1. Outdoor-Sport ist gesünder als Indoor-Sport

 

 „Schlechtes Wetter gibt es nicht – nur schlechte Kleidung“ - Wer kennt diesen Spruch nicht von den übermotivierten Outdoor-Sportlern, die mit dem Rad oder auch zu Fuß an einem vorbei rasen. Viele der Outdoor-Sportlern sind fest davon überzeugt, dass außen Sport zu treiben viel gesünder sei als im Fitnessstudio, doch was steckt wirklich hinter dem Sportmythos? 

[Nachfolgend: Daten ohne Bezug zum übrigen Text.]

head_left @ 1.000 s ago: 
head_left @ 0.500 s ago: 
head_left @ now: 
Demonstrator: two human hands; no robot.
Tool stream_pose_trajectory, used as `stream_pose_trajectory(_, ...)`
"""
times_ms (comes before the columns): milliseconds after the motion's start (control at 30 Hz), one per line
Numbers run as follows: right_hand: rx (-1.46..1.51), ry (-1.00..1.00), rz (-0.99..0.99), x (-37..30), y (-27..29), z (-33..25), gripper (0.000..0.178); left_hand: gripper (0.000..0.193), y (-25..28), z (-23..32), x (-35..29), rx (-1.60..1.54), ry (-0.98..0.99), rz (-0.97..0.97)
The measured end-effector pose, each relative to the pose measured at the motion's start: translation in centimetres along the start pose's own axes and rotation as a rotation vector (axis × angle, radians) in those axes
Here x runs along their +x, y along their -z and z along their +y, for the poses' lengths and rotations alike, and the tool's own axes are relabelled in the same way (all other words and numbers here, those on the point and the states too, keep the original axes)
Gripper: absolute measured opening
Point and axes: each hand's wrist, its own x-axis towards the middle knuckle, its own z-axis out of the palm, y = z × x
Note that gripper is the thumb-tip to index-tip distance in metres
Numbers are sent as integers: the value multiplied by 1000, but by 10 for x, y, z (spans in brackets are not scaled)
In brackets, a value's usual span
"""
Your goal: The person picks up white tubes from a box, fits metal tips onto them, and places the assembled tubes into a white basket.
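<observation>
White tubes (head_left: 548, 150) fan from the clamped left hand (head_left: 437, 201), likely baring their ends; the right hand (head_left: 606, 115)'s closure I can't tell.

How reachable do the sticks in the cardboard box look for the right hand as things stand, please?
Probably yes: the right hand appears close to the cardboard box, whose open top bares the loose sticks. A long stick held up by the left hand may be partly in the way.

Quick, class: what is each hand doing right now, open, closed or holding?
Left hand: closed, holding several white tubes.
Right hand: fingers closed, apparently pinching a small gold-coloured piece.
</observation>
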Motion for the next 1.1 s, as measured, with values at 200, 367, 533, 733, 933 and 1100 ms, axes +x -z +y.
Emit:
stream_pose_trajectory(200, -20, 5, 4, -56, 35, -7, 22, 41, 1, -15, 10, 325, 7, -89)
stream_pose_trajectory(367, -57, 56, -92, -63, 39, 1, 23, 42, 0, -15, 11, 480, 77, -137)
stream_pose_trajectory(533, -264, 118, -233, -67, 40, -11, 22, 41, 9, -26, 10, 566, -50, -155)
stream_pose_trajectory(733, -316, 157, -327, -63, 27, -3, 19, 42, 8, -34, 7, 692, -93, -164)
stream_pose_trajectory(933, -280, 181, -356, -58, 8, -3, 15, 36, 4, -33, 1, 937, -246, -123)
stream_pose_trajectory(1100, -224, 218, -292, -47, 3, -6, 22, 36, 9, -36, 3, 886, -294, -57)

Einfach pauschal zu sagen, dass Outdoor-Sport gesünder sei als Indoor, stimmt nicht immer. Besonders die Umweltbedingungen spielen hierbei eine sehr große Rolle. Wer zum Beispiel in einer eher städtischen Gegend Sport treibt, setzt sich natürlich einer höheren Abgas- und Feinstaubbelastung aus, als jemand, der in der puren Natur zu Gange ist. Genauso sind extrem hohe oder extrem niedrige Temperaturen nicht besonders gesundheitsfördernd. Während zu hohe Außentemperaturen zu Dehydrierung oder Kreislaufschwächen führen können, führen zu niedrige Temperaturen zu einer Schädigung der Lunge. 

 

2. Die Fettverbrennung setzt erst nach 30 Minuten ein

 

Das ist eine Aussage, die sich sehr hartnäckig hält. Sie stimmt aber nicht, zumindest nicht ganz. Bei einer Belastung greift unser Körper immer auf mehrere Energiequellen gleichzeitig zurück. Die beiden wichtigsten Energielieferanten sind dabei Kohlenhydrate und Fette. Ganz gleich, was Sie gerade tun, es werden immer beide Energiequellen parallel genutzt, allerdings mit unterschiedlichen Anteilen. Wie hoch der prozentuale Anteil der jeweiligen Energiequelle ist, hängt von der Art, der Dauer und vor allem von der Intensität der körperlichen Belastung ab. Demzufolge werden von Anfang an auch Fette verbrannt. Die Fettverbrennung wird allerdings von Minute zu Minute mehr - so erreichen wir bei ca. 30 Minuten eine max. Fettverbrennung - daher stammen die 30 Minuten. 

 

3. Man sollte direkt nach dem Sport nichts essen

 

Unser Körper verbrennt nicht nur während dem Sport, sondern auch noch danach Kalorien. Das ist der sogenannte "Nachbrenne-Effekt". Je nach Dauer der Belastung und ihrer Intensität ist er auch unterschiedlich ausgeprägt. Wenn man zum Beispiel einen Marathon läuft, kann dieser auch einmal einen ganzen Tag anhalten! Nach einen kleinen Training im Fitness-Studio hingegen verpufft er wieder relativ schnell. Falsch ist nun aber, dass man direkt nach dem Training nichts essen sollte. Der Körper verbrennt ohnehin schon mehr - da ist es egal ob man direkt nach dem Sport oder 2 Stunden später isst. 

 

4. Magnesium beugt Krämpfe vor

 

Krämpfe sind immer etwas unangenehmes. Oft nehmen wir dann eben auch Magnesium um diese vorzubeugen. Der Effekt ist aber gut überschaubar. Um die Krämpfe komplett zu verabschieden, müssten wir mindestens 400 - besser noch 600 mg Magnesium einnehmen. Das wieder herum würde zu Durchfall führen - und das will glaube ich keiner von uns. Also lieber dehnen, das hilft besser!

 

5. Nur wenn man ordentlich schwitzt, bringt der Sport auch wirklich etwas

 

Irrsinn. Man sollte sich bestenfalls nicht zu sehr verausgaben, sondern bei einem gemäßigten Pulsbereich trainieren. Man sagt, 180 minus das Lebensalter sei der optimale Puls zum Trainieren. Ist der Puls beim Sport zu hoch, kannst Du deinem Herz-Kreislaufsystem schaden. Wenn Du also Lust auf Auspowern hast, dann mach doch z.B. ein Intervall-Training. Auch das Schwitzen sagt rein gar nichts über die Anstrengung oder Effektivität eines Trainings aus. Jeder Mensch schwitzt anders, schneller oder langsamer und trainierte Menschen schwitzen oftmals schneller.